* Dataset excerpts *
* * * * *
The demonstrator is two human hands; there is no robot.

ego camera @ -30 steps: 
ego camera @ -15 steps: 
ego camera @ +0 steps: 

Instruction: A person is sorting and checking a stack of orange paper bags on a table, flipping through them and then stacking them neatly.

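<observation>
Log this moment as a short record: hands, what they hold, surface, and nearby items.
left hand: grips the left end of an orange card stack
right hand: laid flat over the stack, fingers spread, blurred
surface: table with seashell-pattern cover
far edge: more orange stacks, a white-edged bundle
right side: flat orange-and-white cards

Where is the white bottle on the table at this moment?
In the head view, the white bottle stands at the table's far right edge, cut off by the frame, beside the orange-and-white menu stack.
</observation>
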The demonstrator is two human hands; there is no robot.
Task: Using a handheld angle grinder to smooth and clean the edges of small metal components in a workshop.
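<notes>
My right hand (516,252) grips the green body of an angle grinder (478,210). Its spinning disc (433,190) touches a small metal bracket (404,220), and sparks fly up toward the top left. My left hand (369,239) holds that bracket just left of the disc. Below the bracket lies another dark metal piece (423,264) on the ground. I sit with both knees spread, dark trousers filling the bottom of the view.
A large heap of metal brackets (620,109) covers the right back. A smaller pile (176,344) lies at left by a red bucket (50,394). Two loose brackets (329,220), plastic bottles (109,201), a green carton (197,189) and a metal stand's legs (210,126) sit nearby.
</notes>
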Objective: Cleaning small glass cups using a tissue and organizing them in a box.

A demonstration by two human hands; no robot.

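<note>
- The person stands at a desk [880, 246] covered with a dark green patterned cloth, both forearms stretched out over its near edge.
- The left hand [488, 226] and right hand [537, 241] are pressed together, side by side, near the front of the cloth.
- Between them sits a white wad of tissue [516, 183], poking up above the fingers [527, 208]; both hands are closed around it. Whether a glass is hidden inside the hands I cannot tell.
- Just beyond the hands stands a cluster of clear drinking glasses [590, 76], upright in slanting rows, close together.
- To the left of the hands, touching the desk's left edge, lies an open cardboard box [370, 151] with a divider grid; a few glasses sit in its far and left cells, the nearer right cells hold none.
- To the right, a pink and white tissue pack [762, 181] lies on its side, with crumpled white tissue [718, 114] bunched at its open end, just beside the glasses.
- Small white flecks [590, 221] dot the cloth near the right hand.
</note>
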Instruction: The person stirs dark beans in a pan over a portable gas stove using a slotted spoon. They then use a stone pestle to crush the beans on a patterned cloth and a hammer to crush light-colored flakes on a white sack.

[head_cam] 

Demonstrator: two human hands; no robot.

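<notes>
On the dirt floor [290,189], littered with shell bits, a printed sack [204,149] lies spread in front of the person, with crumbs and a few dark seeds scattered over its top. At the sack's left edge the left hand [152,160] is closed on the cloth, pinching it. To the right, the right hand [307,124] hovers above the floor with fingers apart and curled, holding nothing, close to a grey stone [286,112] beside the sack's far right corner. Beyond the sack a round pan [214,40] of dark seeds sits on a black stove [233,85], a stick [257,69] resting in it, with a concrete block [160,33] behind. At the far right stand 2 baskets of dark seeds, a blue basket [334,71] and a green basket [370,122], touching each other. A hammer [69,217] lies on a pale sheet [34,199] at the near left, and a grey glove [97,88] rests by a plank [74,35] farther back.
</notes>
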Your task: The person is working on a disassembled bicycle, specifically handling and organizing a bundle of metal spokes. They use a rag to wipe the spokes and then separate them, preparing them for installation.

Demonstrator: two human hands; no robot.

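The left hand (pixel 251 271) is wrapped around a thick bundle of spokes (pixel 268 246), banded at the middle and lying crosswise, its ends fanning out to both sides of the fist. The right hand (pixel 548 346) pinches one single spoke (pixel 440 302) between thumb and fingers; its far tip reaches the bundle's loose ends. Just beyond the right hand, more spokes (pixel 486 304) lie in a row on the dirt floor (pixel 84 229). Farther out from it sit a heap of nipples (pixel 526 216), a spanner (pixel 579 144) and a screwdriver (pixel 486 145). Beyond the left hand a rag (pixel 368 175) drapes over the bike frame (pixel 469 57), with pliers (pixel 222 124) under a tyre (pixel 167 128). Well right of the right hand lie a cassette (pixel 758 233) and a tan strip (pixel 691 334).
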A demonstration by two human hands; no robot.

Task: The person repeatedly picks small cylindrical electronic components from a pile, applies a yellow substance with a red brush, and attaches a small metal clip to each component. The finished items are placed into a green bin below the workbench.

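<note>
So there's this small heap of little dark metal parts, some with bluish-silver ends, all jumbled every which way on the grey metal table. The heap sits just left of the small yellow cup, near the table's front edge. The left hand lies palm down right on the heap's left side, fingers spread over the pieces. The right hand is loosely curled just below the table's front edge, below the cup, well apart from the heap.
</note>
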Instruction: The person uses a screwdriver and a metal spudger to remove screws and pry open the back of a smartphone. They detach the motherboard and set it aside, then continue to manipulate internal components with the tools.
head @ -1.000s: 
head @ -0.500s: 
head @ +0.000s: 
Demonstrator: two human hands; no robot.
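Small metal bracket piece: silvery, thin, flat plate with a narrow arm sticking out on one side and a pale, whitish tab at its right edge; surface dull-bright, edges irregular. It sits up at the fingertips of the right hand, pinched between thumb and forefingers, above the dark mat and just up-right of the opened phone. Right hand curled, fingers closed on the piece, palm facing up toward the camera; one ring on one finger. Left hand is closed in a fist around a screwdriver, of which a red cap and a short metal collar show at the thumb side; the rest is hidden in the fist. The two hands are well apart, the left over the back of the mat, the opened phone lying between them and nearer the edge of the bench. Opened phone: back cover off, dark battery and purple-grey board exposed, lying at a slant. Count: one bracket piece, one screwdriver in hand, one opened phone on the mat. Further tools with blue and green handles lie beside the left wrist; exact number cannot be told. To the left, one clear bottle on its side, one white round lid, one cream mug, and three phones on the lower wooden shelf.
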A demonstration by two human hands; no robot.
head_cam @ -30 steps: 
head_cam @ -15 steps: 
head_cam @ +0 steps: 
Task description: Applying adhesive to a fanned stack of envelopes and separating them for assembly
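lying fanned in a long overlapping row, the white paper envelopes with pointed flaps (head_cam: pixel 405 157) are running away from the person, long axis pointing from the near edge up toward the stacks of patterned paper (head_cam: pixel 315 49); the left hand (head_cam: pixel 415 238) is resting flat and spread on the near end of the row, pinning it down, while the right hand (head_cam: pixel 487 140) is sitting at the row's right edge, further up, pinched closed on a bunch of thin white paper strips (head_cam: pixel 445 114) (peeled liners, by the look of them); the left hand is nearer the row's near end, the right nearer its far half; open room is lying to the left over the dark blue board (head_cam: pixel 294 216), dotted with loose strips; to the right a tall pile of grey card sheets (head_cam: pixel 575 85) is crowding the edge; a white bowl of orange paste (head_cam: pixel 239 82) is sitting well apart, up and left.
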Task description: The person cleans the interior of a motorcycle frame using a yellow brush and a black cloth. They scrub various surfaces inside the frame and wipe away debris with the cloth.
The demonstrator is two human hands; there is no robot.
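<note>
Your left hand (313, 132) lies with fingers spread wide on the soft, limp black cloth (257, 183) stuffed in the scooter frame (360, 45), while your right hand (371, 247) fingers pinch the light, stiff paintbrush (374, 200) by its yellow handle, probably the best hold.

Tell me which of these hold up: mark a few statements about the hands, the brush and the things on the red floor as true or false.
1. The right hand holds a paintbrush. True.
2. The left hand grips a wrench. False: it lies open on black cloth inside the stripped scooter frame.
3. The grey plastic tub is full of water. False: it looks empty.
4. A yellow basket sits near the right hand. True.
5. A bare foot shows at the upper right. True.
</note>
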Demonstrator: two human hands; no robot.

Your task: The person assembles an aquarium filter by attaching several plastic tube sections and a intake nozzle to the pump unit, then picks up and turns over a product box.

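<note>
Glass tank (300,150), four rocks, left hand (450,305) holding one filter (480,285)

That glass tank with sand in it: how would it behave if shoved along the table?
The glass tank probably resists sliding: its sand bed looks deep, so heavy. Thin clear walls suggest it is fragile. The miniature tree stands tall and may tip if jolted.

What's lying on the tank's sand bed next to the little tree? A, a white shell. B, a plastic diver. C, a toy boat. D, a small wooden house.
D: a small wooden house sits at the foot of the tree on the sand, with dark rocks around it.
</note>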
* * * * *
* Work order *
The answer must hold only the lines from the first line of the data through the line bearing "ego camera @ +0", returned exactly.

* Response *
The demonstrator is two human hands; there is no robot.

ego camera @ -30 steps: 
ego camera @ -15 steps: 
ego camera @ +0 steps: 

Nothing else belongs in this answer.